缺血预处理(ischemiapreconditioning，ipc)是通过触发机体内源性抗损伤机制而增强心肌细胞对缺血缺氧的耐受能力。ipc的保护作用呈双相过程，第一相称为预处理的快速相，出现在预处理的数分钟，持续1-3h。第二相称为预处理的延迟相(secondwindowofprotection，swop)，出现在初次缺血后的12-72h。研究结果表明，ipc时心肌保护效果最强的时间位点是在延迟相。uqcrc1是线粒体呼吸链复合体iii上的一个亚单位，具有重要的生理功能。近年来的研究结果表明，uqcrc1的表达改变与大鼠心肌的swop呈正相关。线粒体katp通道是ipc和药物预处理如吗啡、舒芬太尼、七氟醚、异氟醚等延迟预处理的共同“终末效应器”，开放线粒体katp通道是它们产生心肌保护作用的共同信号通路。二氮嗪(diazoxide，dz)是线粒体katp通道的特异性开放剂，通过开放氧糖剥夺(oxygenglucosedeprivation，ogd)模型缺血/再灌注损伤后心肌细胞的线粒体katp通道来实现uqcrc1蛋白表达的上调，使细胞保护性蛋白bcl-2和cox-2等表达增加、bcl-2/bax比率增高，继而抑制caspase-3凋亡信号通路激活，激活akt/gsk-3β细胞保护信号通路，显著增加ogd损伤后的心肌细胞的存活率，从而产生心肌保护作用。采用线粒体katp通道特异性阻滞剂5-羟葵酸(5-hydroxydecanote，5-hd)进行干扰实验，会使二氮嗪预处理时线粒体katp通道关闭，则完全消除二氮嗪延迟预处理后uqcrc1的表达上调，消除swop对心肌细胞bcl-2和cox-2蛋白表达的影响，其心肌保护作用也随之消失。

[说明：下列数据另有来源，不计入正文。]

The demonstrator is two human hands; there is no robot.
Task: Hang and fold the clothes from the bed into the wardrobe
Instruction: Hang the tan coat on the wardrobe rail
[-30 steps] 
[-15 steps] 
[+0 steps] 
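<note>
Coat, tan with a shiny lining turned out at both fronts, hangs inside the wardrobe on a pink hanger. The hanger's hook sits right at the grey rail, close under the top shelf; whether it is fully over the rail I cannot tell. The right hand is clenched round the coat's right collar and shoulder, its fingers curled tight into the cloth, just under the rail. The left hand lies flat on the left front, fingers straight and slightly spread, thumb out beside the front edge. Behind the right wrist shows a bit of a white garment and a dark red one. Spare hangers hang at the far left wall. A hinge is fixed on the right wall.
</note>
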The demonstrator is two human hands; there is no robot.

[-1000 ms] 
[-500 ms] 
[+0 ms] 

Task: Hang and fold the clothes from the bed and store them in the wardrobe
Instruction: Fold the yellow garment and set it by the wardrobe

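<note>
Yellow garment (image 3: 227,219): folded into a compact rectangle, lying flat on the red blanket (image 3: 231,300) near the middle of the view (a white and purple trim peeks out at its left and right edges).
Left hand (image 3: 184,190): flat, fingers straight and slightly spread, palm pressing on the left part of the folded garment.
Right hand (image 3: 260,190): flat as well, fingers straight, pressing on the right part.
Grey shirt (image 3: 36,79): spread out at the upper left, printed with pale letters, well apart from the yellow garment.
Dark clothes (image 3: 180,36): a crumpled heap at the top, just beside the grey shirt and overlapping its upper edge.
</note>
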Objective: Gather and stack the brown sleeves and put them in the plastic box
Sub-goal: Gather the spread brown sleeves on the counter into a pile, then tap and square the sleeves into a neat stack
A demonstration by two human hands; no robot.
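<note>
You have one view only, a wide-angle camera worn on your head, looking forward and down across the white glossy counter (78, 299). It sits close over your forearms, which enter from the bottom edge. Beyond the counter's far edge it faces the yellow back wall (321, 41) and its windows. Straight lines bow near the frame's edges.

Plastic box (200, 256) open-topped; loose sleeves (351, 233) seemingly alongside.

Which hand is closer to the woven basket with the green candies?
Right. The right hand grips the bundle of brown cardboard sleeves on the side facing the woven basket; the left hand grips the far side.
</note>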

因此uqcrc1是swop中的保护性蛋白，它可能成为心肌保护的新靶点。提示能够与uqcrc1结合且有激动作用，是能够增强uqcrc1活性的化合物，具有治疗缺血缺氧性心脏病的药理效应，如心绞痛、心肌梗塞、心肌梗死、高原心脏病等。

技术实现要素：

本发明的目的在于提供一种uqcrc1激动剂，并将其应用于制备治疗缺血缺氧性心脏病药物。

本发明的技术方案是：先确定一个uqcrc1的药物口袋。通过计算机辅助，将小分子化合物作用于该药物口袋，进行生物学活性检测。最后用药理学试验予以验证。具体如下：

1)、采用同源建模法确定靶蛋白uqcrc1的结构，确定一个uqcrc1的药物口袋。

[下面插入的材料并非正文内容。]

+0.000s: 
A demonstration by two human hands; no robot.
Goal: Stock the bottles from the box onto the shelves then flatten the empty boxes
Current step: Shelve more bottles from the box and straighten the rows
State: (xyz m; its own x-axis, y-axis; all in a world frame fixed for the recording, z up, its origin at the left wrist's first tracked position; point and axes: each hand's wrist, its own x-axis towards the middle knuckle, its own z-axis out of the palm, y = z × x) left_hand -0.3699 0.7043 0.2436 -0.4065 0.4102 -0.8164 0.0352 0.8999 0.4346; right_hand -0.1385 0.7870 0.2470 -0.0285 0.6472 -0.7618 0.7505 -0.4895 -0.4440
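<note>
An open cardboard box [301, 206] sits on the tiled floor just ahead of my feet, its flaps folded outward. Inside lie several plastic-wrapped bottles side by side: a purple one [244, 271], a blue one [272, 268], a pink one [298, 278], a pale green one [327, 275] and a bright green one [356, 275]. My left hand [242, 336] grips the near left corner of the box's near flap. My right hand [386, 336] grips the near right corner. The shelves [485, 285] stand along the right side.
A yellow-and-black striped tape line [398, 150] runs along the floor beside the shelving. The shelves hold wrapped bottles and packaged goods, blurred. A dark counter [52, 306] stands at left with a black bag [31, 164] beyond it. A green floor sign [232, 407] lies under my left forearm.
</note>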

对人、牛的uqcrc1蛋白质进行多序列比对显示，uqcrc1为高度保守的蛋白质，在四个物种间，序列差异很小。由于牛的该蛋白质结构已经解析，因此使用同源建模工具swiss-model，以牛2.26a分辨率的蛋白质晶体结构1fyu为模板，建立人uqcrc1的蛋白质结构模型，如图1所示。

从结构可以看出，uqcrc1蛋白质表面有一个很大的疏水“口袋”，该口袋为该蛋白质与complexsubunit2形成复合物的主要结合部位。因此理论上，作用于该“口袋”的小分子化合物，将对该蛋白质的功能带来影响。

2)使用ledock分子对接程序进行初步活性筛选。

使用vmd1.9.3来处理人uqcrc1蛋白质。先使用lepro_linux_x64程序，去除杂原子，并加极性氢，残基的名字也改为charmm的命名方式。然后在vmd中打开受体蛋白质结构，使用pythom程序boxer计算对接盒子，将口袋中心设为盒子中心，设定边长40a的立方体盒子的空间作为对接盒子，该盒子包含了整个疏水口袋和周边区域。设置好的受体盒子如图2所示。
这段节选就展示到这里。